## EXERCISE
Scan the lines below for "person"; report the number of lines that contain it, and only that.

━━━ TASK MATERIAL ━━━

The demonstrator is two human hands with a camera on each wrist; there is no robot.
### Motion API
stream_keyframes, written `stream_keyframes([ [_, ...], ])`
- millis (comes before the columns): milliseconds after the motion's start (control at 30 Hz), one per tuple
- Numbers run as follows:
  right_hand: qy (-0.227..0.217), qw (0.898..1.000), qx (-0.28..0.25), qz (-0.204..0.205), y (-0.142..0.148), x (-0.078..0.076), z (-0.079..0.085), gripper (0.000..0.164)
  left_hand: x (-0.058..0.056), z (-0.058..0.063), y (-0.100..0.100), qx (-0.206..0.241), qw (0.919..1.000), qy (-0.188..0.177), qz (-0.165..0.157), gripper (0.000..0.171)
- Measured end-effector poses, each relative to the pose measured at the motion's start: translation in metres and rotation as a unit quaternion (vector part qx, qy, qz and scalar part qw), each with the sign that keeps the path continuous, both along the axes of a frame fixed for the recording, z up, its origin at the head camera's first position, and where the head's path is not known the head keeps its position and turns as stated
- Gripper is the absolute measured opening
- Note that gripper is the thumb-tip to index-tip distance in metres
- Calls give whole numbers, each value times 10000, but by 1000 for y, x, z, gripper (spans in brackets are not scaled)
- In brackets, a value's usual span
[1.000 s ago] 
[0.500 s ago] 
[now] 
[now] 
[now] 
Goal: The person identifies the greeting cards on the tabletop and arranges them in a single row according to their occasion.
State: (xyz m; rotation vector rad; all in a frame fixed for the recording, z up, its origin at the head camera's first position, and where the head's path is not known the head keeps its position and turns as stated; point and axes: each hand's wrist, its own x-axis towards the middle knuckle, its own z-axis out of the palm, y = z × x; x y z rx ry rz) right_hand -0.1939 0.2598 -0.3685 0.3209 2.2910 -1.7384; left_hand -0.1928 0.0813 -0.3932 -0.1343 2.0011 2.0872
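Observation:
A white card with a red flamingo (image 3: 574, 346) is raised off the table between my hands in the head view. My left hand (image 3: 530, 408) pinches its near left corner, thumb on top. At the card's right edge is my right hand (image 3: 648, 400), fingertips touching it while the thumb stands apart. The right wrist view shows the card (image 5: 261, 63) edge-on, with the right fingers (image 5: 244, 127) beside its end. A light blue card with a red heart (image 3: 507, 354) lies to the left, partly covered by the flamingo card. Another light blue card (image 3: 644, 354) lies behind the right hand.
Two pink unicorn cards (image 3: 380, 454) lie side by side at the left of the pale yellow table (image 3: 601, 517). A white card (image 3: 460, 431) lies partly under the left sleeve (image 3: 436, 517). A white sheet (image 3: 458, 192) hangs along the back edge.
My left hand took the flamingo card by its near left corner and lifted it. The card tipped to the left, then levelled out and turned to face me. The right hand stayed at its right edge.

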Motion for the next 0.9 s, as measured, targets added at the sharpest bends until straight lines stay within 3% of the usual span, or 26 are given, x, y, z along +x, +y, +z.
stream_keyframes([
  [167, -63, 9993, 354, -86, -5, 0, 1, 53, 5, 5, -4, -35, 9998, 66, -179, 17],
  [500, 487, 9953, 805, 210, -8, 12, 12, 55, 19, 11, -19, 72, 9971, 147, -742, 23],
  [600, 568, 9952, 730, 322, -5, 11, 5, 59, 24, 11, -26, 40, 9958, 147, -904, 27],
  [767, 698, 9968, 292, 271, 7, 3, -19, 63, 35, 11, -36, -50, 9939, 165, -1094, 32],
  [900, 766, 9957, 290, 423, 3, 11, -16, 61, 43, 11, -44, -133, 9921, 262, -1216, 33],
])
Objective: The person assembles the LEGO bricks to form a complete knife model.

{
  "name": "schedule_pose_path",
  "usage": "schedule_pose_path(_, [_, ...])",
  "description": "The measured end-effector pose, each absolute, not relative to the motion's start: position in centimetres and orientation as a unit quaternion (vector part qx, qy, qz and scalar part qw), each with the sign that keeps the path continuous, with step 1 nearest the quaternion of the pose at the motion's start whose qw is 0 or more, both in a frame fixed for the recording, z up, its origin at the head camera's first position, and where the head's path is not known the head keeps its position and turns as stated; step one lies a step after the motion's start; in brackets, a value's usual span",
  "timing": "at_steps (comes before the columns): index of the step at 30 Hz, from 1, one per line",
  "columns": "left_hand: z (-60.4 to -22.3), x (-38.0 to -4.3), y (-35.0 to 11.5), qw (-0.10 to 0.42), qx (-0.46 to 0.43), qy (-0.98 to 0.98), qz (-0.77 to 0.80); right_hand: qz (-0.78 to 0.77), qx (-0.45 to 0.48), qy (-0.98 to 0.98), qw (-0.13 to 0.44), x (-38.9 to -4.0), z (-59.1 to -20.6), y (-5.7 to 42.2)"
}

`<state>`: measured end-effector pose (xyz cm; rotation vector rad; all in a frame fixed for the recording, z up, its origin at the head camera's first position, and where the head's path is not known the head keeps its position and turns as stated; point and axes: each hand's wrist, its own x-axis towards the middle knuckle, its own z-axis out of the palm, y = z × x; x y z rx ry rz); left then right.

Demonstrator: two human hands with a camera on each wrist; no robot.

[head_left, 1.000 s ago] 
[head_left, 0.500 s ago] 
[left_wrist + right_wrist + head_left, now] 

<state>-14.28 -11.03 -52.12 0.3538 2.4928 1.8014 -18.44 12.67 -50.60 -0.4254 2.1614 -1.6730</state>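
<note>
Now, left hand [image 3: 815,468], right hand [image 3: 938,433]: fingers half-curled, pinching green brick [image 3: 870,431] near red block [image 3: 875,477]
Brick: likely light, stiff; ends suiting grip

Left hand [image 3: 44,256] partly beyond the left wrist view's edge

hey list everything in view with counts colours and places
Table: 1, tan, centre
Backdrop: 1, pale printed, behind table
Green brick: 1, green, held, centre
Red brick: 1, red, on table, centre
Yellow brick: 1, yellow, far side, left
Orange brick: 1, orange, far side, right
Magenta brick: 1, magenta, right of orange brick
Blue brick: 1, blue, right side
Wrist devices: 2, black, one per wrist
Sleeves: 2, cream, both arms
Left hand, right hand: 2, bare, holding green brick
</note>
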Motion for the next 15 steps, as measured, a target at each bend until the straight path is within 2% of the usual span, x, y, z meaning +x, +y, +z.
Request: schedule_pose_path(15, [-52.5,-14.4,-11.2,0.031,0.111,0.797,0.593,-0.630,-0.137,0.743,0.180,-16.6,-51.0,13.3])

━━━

## OUTPUT OF THE EXERCISE
2